» **REQUIRED ACTION**
Search the data for "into" and copy every matching line.

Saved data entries
####

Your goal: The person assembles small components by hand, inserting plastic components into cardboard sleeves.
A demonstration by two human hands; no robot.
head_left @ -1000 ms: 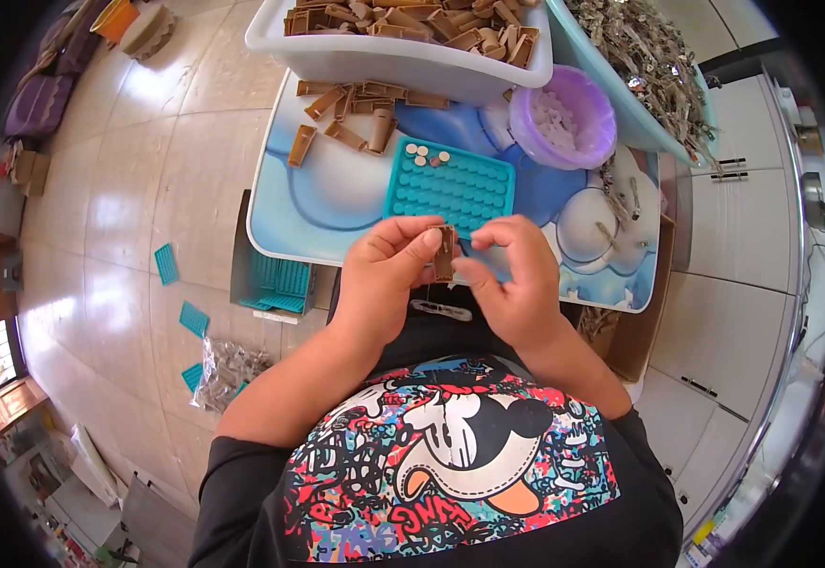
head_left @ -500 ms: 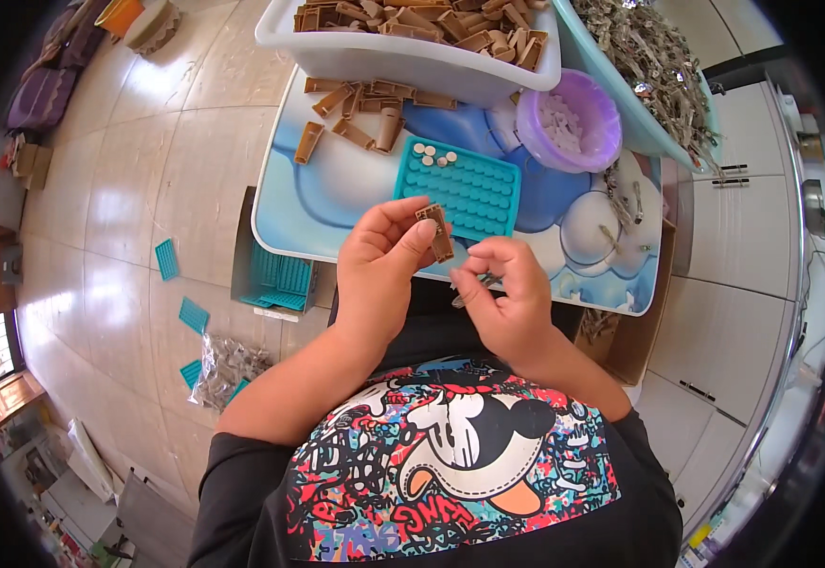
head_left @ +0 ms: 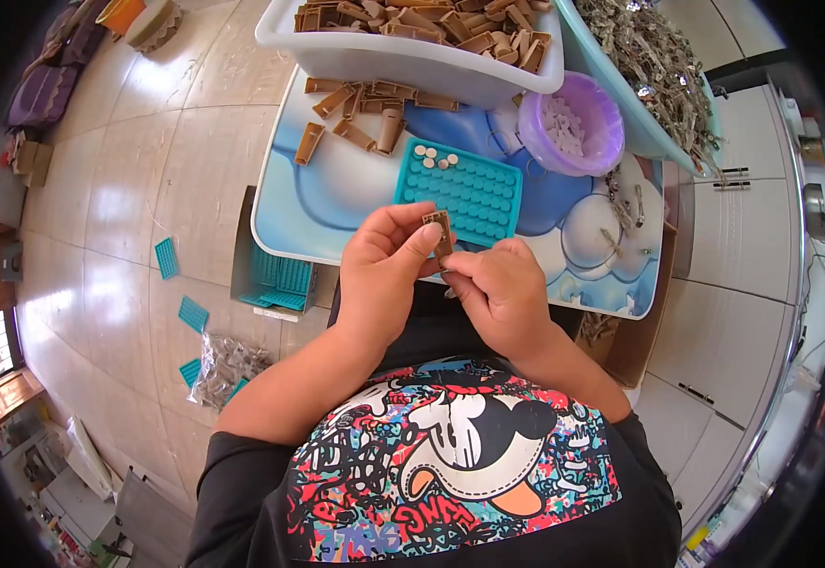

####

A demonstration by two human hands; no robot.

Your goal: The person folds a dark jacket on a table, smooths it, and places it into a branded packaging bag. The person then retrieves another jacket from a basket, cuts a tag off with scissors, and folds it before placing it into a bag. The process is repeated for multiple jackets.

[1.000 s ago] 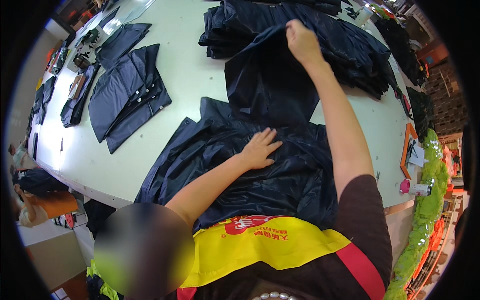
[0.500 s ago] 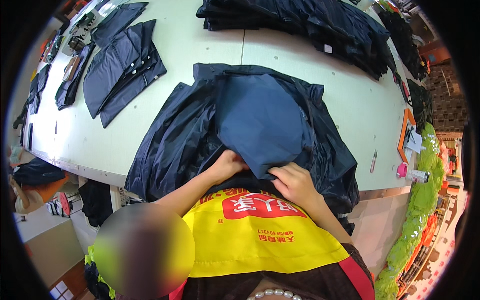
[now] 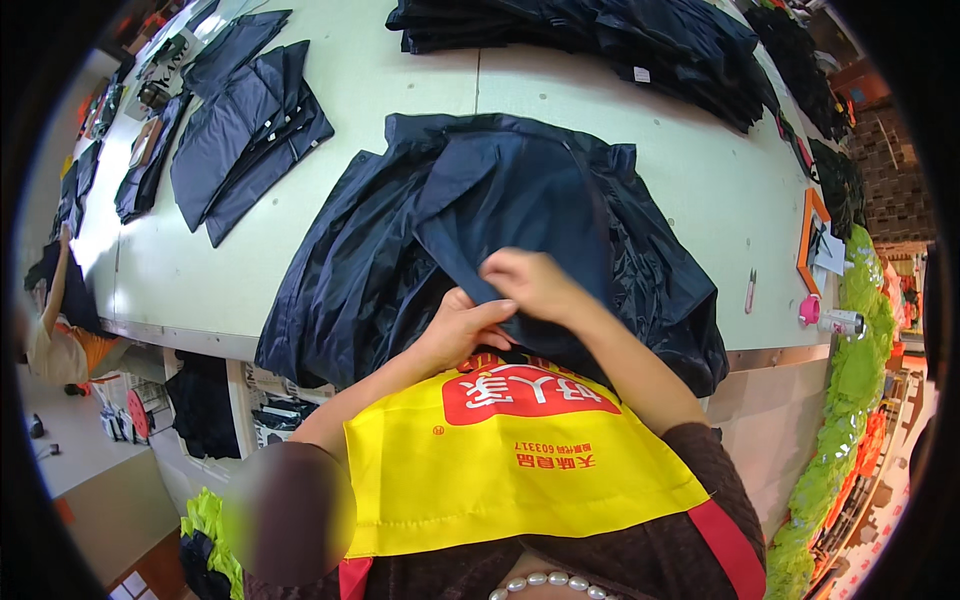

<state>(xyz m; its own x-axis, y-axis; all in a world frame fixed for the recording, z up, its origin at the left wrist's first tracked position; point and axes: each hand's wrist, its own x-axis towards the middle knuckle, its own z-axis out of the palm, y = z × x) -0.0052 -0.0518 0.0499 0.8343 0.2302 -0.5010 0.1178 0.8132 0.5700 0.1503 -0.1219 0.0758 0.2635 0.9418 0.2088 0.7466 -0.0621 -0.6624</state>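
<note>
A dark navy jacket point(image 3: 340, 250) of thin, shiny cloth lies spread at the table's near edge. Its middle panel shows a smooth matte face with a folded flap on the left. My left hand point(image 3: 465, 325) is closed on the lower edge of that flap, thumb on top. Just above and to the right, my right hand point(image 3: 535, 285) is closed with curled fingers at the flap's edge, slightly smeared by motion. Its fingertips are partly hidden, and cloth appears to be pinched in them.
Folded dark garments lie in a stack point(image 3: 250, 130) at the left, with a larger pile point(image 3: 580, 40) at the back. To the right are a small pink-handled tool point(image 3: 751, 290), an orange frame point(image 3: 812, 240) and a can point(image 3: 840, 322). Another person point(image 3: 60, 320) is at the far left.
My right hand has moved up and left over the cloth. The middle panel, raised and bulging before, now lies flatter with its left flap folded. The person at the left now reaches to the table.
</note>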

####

» **THE ANSWER**
Your goal: The person assembles small components by hand, inserting plastic components into cardboard sleeves.
Your goal: The person folds a dark jacket on a table, smooths it, and places it into a branded packaging bag. The person then retrieves another jacket from a basket, cuts a tag off with scissors, and folds it before placing it into a bag. The process is repeated for multiple jackets.

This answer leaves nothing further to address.